* Your instructions
Could you return every record below word for word, leaving out the pictures?

* Given records
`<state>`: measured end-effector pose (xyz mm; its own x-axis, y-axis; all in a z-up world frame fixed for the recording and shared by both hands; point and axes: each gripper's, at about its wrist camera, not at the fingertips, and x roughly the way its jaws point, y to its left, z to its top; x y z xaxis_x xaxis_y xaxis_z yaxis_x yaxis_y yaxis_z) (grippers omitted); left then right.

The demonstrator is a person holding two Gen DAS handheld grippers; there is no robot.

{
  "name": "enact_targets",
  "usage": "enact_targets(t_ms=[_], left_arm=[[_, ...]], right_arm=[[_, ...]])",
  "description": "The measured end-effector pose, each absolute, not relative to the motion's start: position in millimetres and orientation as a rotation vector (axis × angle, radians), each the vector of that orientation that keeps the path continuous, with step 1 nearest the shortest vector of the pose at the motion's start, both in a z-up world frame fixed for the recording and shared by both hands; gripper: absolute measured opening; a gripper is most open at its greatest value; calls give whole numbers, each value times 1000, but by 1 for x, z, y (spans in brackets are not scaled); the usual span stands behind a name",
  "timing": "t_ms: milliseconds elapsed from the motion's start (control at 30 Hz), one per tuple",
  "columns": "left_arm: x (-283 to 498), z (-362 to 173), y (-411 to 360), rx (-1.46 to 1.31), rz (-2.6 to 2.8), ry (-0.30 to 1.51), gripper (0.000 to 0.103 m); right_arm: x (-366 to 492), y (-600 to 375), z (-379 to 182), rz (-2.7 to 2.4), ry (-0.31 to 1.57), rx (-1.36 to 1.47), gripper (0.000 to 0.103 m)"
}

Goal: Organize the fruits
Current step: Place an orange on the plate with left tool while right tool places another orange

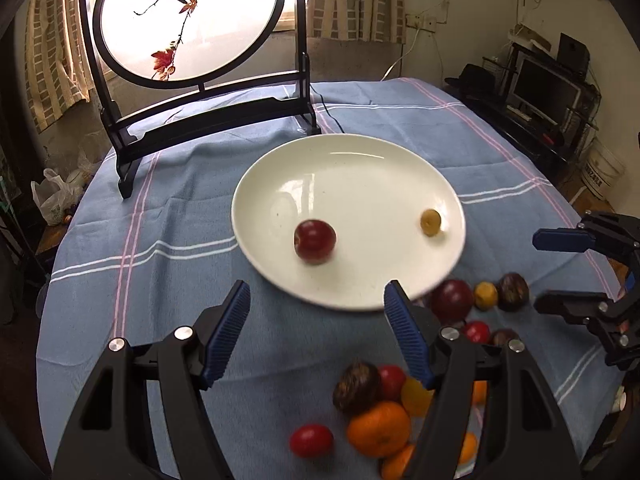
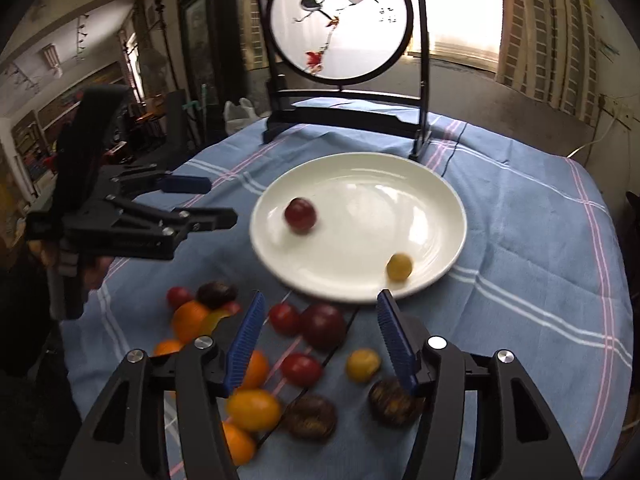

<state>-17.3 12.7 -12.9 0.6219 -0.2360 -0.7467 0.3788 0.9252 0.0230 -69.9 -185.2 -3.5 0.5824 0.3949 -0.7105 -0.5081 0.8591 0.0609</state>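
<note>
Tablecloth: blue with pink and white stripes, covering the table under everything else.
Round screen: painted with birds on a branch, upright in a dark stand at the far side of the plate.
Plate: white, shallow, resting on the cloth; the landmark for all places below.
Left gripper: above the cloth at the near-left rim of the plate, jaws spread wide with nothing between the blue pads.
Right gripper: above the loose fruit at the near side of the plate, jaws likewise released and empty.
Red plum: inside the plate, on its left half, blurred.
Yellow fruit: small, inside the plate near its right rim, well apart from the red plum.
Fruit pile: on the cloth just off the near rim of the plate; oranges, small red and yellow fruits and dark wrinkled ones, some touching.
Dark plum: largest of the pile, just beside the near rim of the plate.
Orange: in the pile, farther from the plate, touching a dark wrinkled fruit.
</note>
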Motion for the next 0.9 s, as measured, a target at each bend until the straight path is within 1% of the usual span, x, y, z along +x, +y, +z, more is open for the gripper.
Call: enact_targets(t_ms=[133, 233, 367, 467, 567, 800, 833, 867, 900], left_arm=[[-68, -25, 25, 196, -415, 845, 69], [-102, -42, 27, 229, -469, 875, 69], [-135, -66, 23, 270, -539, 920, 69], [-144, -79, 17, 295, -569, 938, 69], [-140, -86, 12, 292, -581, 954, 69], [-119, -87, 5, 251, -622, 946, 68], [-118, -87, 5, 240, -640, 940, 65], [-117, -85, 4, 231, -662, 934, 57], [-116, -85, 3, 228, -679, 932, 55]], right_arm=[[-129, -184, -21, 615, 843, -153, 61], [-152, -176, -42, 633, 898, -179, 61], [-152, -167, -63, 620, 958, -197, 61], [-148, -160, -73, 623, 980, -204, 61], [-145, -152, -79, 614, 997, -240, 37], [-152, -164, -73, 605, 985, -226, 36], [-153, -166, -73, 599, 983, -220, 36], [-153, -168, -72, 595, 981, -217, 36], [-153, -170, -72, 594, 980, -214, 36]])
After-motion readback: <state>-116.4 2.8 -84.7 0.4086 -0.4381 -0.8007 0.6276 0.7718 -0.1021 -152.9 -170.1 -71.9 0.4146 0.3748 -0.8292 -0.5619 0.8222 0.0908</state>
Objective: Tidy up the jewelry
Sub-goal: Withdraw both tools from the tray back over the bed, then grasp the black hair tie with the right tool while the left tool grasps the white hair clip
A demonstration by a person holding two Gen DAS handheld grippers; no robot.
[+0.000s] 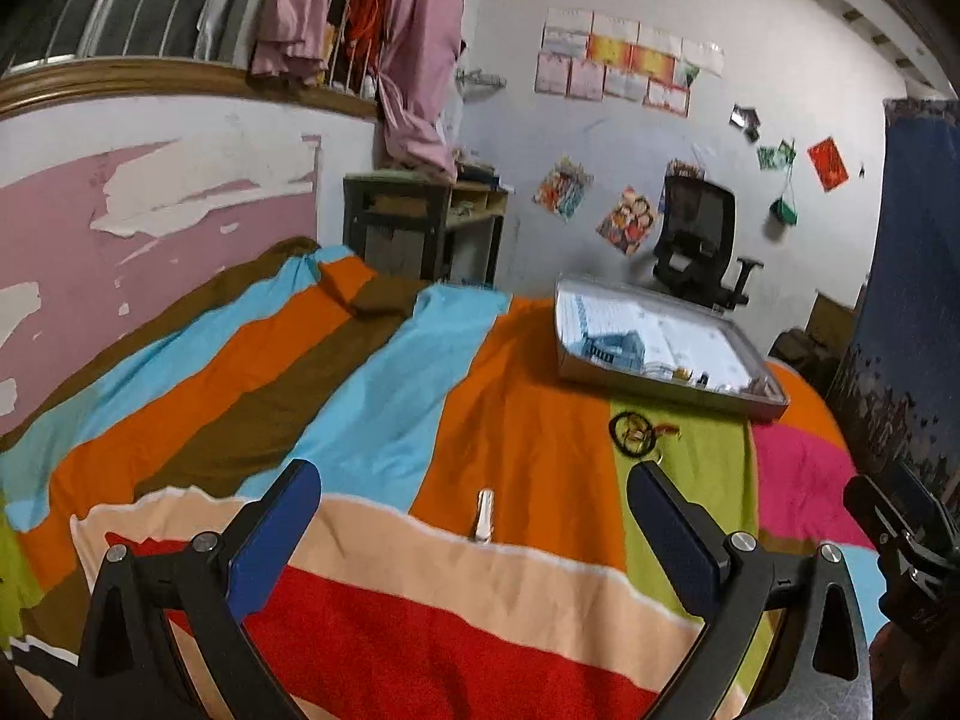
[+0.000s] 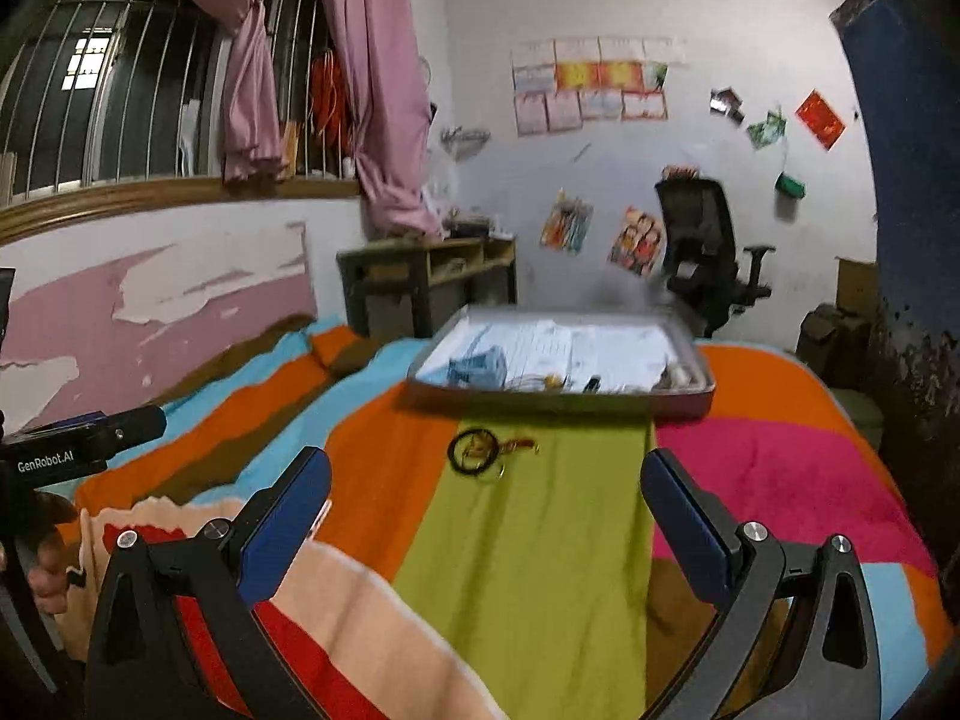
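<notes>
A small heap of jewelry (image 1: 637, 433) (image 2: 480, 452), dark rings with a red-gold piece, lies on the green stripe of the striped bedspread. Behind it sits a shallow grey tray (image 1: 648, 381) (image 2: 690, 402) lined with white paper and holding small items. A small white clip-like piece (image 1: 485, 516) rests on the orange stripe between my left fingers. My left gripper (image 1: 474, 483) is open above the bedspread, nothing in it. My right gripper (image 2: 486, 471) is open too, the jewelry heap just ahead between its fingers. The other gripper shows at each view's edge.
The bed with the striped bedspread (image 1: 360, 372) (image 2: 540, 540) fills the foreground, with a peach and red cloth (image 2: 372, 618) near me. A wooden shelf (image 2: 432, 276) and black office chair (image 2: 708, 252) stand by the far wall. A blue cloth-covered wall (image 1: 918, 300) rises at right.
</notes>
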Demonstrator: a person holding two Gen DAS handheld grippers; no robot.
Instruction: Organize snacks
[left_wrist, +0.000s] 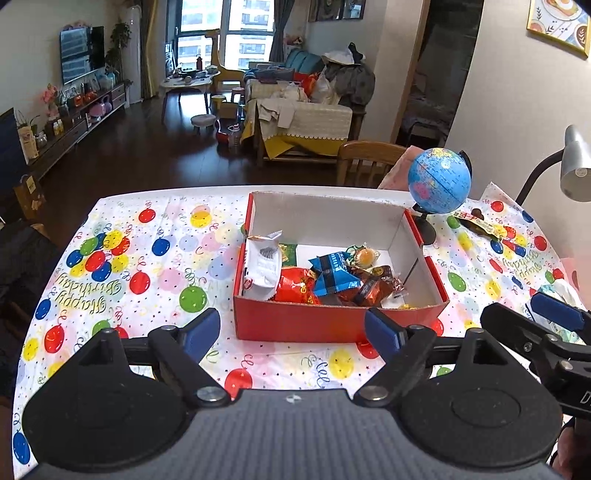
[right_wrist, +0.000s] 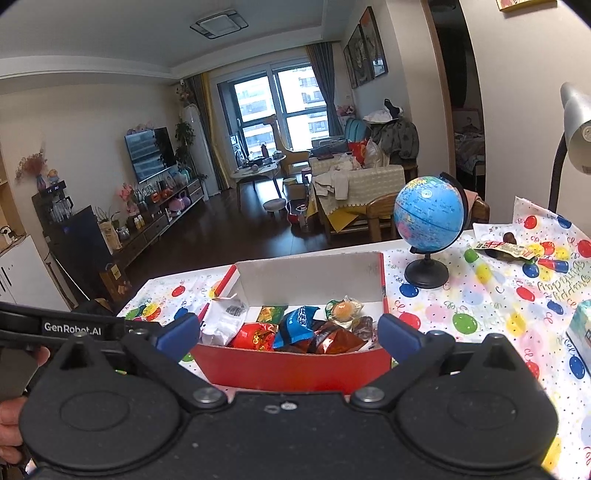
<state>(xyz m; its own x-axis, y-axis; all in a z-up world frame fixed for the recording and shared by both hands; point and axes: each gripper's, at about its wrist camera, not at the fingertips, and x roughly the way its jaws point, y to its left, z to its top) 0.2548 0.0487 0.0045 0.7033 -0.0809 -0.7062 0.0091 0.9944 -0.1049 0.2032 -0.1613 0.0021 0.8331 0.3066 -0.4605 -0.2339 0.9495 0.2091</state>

* Written solution
`<state>`: measured end-effector pose (xyz mm; its own x-axis, y-axis; all in a z-up world frame fixed for the recording and shared by both hands; point and axes: each gripper's, at about its wrist camera, not at the fingertips, and x roughly the way its jaws point, y to its left, z to its top; x y z xaxis_x xaxis_y xaxis_z yaxis_x yaxis_y yaxis_z) (grippers omitted); left then right.

The demonstrator is a person holding two Gen DAS handheld grippers; there is no robot.

{
  "name": "enact_targets",
  "usage": "enact_targets(t_ms=[_], left_arm=[[_, ...]], right_arm=[[_, ...]])",
  "description": "The measured end-effector pose, each absolute, not relative to the motion's start: position in millimetres and orientation as a rotation vector (axis × angle, radians), each the vector of that orientation that keeps the path continuous, with step 1 nearest the shortest vector of the pose at the motion's start, both in a z-up world frame fixed for the recording and shared by both hands; gripper: absolute measured opening; a gripper is most open at its greatest value; calls give whole numbers, each value times 1000, but by 1 for x, z, y (spans in brackets are not scaled); the usual span stands behind a name",
  "timing": "t_ms: milliseconds elapsed from the motion's start (control at 30 Hz), one per tuple",
  "columns": "left_arm: x (-283 to 498), z (-362 to 173), y (-411 to 360), rx (-1.46 to 1.31), rz (-2.6 to 2.8), ry (-0.30 to 1.51), gripper (0.000 to 0.103 m); right_arm: x (-366 to 492), y (-600 to 375), z (-379 to 182), rz (-2.7 to 2.4), ry (-0.31 to 1.57), rx (-1.36 to 1.47), gripper (0.000 to 0.103 m)"
}

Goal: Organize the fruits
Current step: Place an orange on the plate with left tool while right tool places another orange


<state>-17.3 12.7 -12.9 0.6219 -0.2360 -0.7467 0.3788 0.9252 0.0230 -69.9 -185.2 -3.5 0.5824 0.3949 -0.7105 -0.5081 0.8591 0.0609</state>
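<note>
Tablecloth: blue with pink and white stripes, covering the table under everything else.
Round screen: painted with birds on a branch, upright in a dark stand at the far side of the plate.
Plate: white, shallow, resting on the cloth; the landmark for all places below.
Left gripper: above the cloth at the near-left rim of the plate, jaws spread wide with nothing between the blue pads.
Right gripper: above the loose fruit at the near side of the plate, jaws likewise released and empty.
Red plum: inside the plate, on its left half, blurred.
Yellow fruit: small, inside the plate near its right rim, well apart from the red plum.
Fruit pile: on the cloth just off the near rim of the plate; oranges, small red and yellow fruits and dark wrinkled ones, some touching.
Dark plum: largest of the pile, just beside the near rim of the plate.
Orange: in the pile, farther from the plate, touching a dark wrinkled fruit.
</note>
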Motion for the next 0.9 s, as measured, a target at each bend until the straight path is within 1% of the usual span, x, y, z along +x, +y, +z, more is open for the gripper.
Call: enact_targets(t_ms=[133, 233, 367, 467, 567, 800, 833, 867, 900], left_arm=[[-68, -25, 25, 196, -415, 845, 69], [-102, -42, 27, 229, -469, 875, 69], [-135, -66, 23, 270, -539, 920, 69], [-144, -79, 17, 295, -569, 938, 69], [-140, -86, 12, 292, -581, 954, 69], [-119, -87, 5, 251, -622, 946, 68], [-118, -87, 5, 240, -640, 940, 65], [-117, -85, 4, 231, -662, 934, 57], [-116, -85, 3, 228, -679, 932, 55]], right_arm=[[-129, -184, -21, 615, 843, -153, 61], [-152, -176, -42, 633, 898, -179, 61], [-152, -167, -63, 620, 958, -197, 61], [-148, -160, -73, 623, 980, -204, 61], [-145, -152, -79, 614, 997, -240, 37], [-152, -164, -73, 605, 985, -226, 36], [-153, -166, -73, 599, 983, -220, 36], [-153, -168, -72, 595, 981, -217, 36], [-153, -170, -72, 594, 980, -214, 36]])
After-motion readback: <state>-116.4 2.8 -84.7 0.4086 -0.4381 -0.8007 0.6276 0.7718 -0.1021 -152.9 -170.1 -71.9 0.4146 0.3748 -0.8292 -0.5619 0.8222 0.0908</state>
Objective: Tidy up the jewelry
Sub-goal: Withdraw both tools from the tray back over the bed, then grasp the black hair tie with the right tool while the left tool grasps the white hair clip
A demonstration by a person holding two Gen DAS handheld grippers; no robot.
[+0.000s] 
[+0.000s] 
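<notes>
A small heap of jewelry (image 1: 637, 433) (image 2: 480, 452), dark rings with a red-gold piece, lies on the green stripe of the striped bedspread. Behind it sits a shallow grey tray (image 1: 648, 381) (image 2: 690, 402) lined with white paper and holding small items. A small white clip-like piece (image 1: 485, 516) rests on the orange stripe between my left fingers. My left gripper (image 1: 474, 483) is open above the bedspread, nothing in it. My right gripper (image 2: 486, 471) is open too, the jewelry heap just ahead between its fingers. The other gripper shows at each view's edge.
The bed with the striped bedspread (image 1: 360, 372) (image 2: 540, 540) fills the foreground, with a peach and red cloth (image 2: 372, 618) near me. A wooden shelf (image 2: 432, 276) and black office chair (image 2: 708, 252) stand by the far wall. A blue cloth-covered wall (image 1: 918, 300) rises at right.
</notes>
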Demonstrator: a person holding two Gen DAS handheld grippers; no robot.
Instruction: Organize snacks
[left_wrist, +0.000s] 
[right_wrist, +0.000s] 
<state>(xyz m; its own x-axis, y-axis; all in a z-up world frame fixed for the recording and shared by both hands; point and axes: each gripper's, at about its wrist camera, not at the fingertips, and x roughly the way its jaws point, y to its left, z to its top) 0.2548 0.0487 0.0045 0.7033 -0.0809 -0.7062 0.0091 0.9944 -0.1049 0.2032 -0.1613 0.0021 0.8331 0.3066 -0.4605 -0.2339 0.9495 0.2091</state>

The answer to this exercise has been written out completely.